Response to the Floods
The Government of Sri Lanka is leading the response to the floods; Tri Forces are fully engaged in search and rescue, and evacuation missions as well as distributing relief items to those people still trapped by the flood waters, and the Sri Lankan Army are working to recover the bodies of those missing in the Aranayaka landslide.
UNOCHA say that local organisations, faith groups, youth groups and businesses are actively involved in the provision of aid. Priority needs are for WASH, health, shelter and food assistance, and current requests include the provision of emergency items including clothing, water purification tablets, temporary latrines, hygiene and cooking equipment, and boats. UN agencies and NGOs are providing items from existing stocks.

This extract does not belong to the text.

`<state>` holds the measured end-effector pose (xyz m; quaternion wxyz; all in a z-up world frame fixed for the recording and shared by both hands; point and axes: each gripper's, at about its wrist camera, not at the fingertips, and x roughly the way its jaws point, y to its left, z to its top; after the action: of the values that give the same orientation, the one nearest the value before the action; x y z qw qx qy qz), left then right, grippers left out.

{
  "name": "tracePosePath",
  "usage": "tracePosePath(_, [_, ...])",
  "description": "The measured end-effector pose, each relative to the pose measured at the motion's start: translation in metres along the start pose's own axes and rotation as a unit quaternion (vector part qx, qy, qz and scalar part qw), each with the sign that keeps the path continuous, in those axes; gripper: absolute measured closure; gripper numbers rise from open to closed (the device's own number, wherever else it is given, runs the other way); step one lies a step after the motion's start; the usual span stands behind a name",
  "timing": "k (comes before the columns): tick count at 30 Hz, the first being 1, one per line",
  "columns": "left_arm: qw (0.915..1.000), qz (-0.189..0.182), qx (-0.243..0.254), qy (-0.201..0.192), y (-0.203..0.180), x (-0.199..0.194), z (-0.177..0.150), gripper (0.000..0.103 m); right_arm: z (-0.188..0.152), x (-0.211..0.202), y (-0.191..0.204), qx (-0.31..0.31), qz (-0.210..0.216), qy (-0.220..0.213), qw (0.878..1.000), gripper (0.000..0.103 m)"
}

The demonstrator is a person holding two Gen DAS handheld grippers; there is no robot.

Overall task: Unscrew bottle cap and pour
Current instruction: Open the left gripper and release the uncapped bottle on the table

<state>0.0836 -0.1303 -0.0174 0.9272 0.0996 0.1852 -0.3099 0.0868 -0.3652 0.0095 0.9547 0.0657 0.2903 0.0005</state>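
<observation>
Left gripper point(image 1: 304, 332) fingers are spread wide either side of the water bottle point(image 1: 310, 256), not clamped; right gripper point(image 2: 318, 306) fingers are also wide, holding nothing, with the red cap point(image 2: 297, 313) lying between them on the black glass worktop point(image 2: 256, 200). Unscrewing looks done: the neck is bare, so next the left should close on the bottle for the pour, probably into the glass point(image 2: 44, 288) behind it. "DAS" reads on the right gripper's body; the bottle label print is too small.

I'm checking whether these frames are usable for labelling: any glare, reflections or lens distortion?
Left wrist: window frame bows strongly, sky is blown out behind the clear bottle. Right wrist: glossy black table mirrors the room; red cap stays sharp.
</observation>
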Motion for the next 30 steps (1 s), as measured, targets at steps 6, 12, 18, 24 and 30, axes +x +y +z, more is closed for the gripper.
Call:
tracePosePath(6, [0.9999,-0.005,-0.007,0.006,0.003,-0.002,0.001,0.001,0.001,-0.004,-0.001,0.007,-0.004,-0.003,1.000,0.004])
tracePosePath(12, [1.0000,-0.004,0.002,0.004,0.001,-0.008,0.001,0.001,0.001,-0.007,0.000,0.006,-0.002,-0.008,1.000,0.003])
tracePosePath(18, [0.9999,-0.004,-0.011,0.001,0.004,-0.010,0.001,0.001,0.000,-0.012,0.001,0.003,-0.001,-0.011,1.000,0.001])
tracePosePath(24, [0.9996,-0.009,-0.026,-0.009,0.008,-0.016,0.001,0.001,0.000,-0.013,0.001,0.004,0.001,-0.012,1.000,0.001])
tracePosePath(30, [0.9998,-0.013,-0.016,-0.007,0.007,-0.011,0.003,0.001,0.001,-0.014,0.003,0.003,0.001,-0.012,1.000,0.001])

Colombo Floods Blamed on Poor Drainage and Illegal Construction
The Sunday Times in Sri Lanka quoted Irrigation Department Acting Director-General T.P. Alwis, who laid the blame for the severe flooding in Colombo on “shrinking open spaces, illegal constructions, the lack of proper waste disposal and inefficient drainage systems…”
The Sunday Times also say that a major contributory factor to the flooding has been the filling in of marshlands for development purposes.
“Mr. Alwis said flooding in Kelaniya worsened this year primarily due to a drop in the city’s ability to absorb water because most of the marsh or wetlands in and around Kelaniya had been filled for building houses or other construction.”
Despite levels of the Kelani River being lower than the major floods of 1989, over 125,000 more people have been affected by flooding this time around.